Mechanism

Why do schools consist of similar fish?

One might assume upon observing the makeup of many schools that fish self-segregate into groups by species, age, and other shared traits. According to Landa 1998, however, schools have no incentive to discriminate against outsiders; in fact, there may be an incentive to include fish of a different species, age, or appearance, as these outsiders stand out and draw the attention of predators off of the rest of the school. For this same reason, outsiders have a disincentive to attempt to join schools into which they will not blend, as predators have been observed to preferentially select fish which have a different appearance or size from the others in the school (Landa).
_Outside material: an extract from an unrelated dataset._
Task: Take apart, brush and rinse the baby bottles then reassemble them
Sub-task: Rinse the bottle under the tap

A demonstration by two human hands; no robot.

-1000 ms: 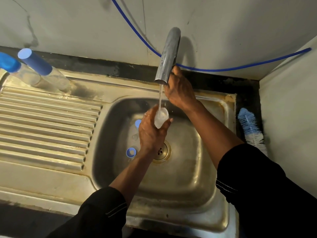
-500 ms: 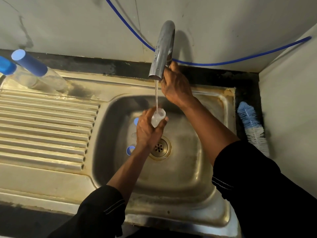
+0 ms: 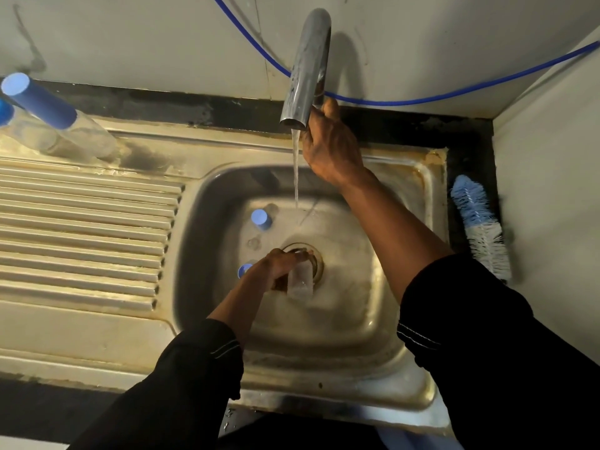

It is interesting to note that kin recognition, which has been shown to occur in fish, has no effect on the makeup of fish schools. Griffiths and Magurran 1999 arranged for related guppies to be split such that their reaction to kin with which they had been raised could be compared to their reaction to kin with which they had never before interacted. They showed no preference towards schooling with unfamiliar kin, indicating that the makeup of schools is determined by familiarity rather than by kinship.

kinship schooling
Time schooling with familiar and unfamiliar kin and non-kin. Figure from Griffiths and Magurran 1999.

How are schools maintained in spatial proximity?

It has been proven as early as 1976 that visual recognition is not the only method of spatial organization in schools. Pitcher et. al 1976 determined that fish whose vision had been temporarily removed by means of blinders (made in this case of exposed film) were able to school relatively normally, although their reaction time was diminished.


Image source: Pitcher et. al 1976.

This figure from the Pitcher study shows the effect of visual stimuli (a sudden hand motion) on a school and the failure of a blinded fish to respond to it. The authors note that unless a blinded fish was within one body length of its neighbors, it would not pick up on the change in direction, and that even if it was, it would respond reactively to the movement of the other fish, which created a serious lag in response time. They account for this ability to nonvisually sense neighbor position as a function of the lateral line organ. This accounting was verified by a subsequent experiment in the same paper, in which fish received cuts through the lateral line organ. Those fish which had both cuts in the organ and blinders were unable to school at all, while those which recieved cuts in the organ but retained their vision schooled relatively normally.

It has been firmly established (Montgomery et. al 2003) that the lateral line organ functions by means of sensing water motion, and that fish are able to utilize this data for actions as complex as maintaining station underwater by positioning behind an object which creates an area of low current (object entrainment) and capturing prey without light; it is likely that this is the mechanism by which fish determine the hydrodynamic characteristics of their schooling structure (see Adaptive Value).